Authors in [4]-[5] stack two MTJs with different size/switching current (i.e. twice the area and twice the switching current of the other one) as shown in Fig. 3(a). Each



Fig. 2. Conventional STT-MRAM cell and MTJ characteristic.

MTJ stores one bit and depending on the direction of the magnetization of the free layer, it is considered either "0" or "1". Combination of these two MTJs provides the four possible states of "00", "01", "10", and "11".

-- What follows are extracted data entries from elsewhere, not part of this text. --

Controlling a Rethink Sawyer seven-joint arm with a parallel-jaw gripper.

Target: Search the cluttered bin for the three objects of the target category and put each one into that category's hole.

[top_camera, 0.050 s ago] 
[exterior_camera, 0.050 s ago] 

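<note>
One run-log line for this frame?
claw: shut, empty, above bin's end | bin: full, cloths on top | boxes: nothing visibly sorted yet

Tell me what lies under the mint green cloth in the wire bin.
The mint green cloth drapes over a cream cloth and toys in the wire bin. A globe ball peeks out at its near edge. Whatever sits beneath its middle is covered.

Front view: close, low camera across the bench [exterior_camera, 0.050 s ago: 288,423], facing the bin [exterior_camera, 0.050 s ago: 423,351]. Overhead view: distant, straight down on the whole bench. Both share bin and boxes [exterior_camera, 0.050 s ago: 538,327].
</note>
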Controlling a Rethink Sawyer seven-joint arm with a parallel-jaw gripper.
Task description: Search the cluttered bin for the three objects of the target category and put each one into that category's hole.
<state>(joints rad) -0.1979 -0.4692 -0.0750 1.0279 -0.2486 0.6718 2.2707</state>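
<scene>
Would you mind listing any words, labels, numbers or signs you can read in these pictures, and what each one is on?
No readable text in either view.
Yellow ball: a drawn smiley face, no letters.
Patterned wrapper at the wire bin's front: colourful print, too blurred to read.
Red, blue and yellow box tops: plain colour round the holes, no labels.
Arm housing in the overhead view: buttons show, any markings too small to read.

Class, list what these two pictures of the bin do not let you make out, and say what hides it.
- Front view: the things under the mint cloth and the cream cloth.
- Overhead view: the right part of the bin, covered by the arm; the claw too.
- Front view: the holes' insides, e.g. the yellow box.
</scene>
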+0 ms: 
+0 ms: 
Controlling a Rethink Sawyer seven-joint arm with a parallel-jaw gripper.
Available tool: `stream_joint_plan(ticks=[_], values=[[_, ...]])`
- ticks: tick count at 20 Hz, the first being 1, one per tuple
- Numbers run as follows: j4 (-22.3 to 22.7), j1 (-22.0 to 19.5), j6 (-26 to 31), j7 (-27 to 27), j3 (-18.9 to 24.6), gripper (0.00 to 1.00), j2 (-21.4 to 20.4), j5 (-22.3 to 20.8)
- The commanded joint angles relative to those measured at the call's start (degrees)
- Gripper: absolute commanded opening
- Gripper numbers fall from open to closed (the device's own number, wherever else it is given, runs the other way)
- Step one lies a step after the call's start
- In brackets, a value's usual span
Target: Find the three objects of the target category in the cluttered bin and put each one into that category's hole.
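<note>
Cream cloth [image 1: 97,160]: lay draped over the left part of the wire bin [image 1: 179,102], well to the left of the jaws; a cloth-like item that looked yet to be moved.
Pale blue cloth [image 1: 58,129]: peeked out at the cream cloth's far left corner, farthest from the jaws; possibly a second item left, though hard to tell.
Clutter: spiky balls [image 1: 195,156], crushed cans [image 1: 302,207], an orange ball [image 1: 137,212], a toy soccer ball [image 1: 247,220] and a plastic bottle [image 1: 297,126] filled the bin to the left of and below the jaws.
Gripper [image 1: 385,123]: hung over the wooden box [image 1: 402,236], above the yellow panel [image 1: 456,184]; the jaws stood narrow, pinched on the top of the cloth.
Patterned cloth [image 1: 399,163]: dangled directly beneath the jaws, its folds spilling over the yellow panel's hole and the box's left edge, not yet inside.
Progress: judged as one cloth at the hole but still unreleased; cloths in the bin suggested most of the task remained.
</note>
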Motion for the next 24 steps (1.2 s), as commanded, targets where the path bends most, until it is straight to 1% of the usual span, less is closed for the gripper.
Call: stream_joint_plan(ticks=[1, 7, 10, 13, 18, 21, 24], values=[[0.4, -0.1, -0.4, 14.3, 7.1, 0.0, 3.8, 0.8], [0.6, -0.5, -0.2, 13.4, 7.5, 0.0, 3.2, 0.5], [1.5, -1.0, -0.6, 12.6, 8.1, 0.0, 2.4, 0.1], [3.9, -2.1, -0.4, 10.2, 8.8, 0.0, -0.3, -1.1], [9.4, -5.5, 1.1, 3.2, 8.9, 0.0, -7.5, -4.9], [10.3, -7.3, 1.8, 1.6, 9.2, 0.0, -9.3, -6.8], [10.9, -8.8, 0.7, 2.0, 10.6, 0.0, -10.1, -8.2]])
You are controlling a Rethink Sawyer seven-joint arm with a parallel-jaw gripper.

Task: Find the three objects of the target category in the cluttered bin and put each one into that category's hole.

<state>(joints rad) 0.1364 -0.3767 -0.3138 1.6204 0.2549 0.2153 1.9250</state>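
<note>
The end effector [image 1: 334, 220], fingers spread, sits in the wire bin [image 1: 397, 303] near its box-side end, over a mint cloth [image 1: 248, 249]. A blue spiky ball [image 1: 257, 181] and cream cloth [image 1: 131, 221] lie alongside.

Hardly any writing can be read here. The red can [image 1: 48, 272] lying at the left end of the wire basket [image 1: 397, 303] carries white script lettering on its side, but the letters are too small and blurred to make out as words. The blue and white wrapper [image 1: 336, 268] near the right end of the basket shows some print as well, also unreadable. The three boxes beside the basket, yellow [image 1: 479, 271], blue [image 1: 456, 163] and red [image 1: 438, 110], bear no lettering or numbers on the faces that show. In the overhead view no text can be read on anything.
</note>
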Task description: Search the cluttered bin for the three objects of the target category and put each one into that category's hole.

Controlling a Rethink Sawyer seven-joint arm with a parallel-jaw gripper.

Writing to the cell consists of a one-step operation for "00" and "11" as the current passes in one direction or the other. But this is a two-step operation for "01" and "10" as these bits require passing the current in different directions; first, a higher current is applied to switch both of the MTJs to the same state, and then a lower current in the opposite direction switches the direction of the smaller MTJ only. This is illustrated in Fig. 3(b). As a result of this two-step process, longer write time and higher power consumption is expected. Writing "01" and "10" to the cell is expected to take twice the time for writing "00" and "11". Therefore, writing a sequence of random data is expected to result in a write time that is 50% longer than the basic write.

To read the bits from the cell, three reference levels are required to distinguish between the four resistance levels of the cell:  $R_{P1} + R_{P2}$ ,  $R_{P1} + R_{AP2}$ ,  $R_{AP1} + R_{P2}$ , and  $R_{AP1} + R_{AP2}$ . The read operation can follow parallel sensing, serial sensing, or binary search [6]. In parallel sensing, all the levels are compared in parallel and at the same time using multiple sense amplifiers [4]. In serial sensing, one comparison is performed one at a time and the levels are compared one by one using only one sense amplifier. Although the binary search follows the serial sensing basics by comparing one level at a time, it is based on dichotomic algorithm and does the comparisons by dividing the corresponding ranges to half at each step, reducing the number of comparisons to two [5].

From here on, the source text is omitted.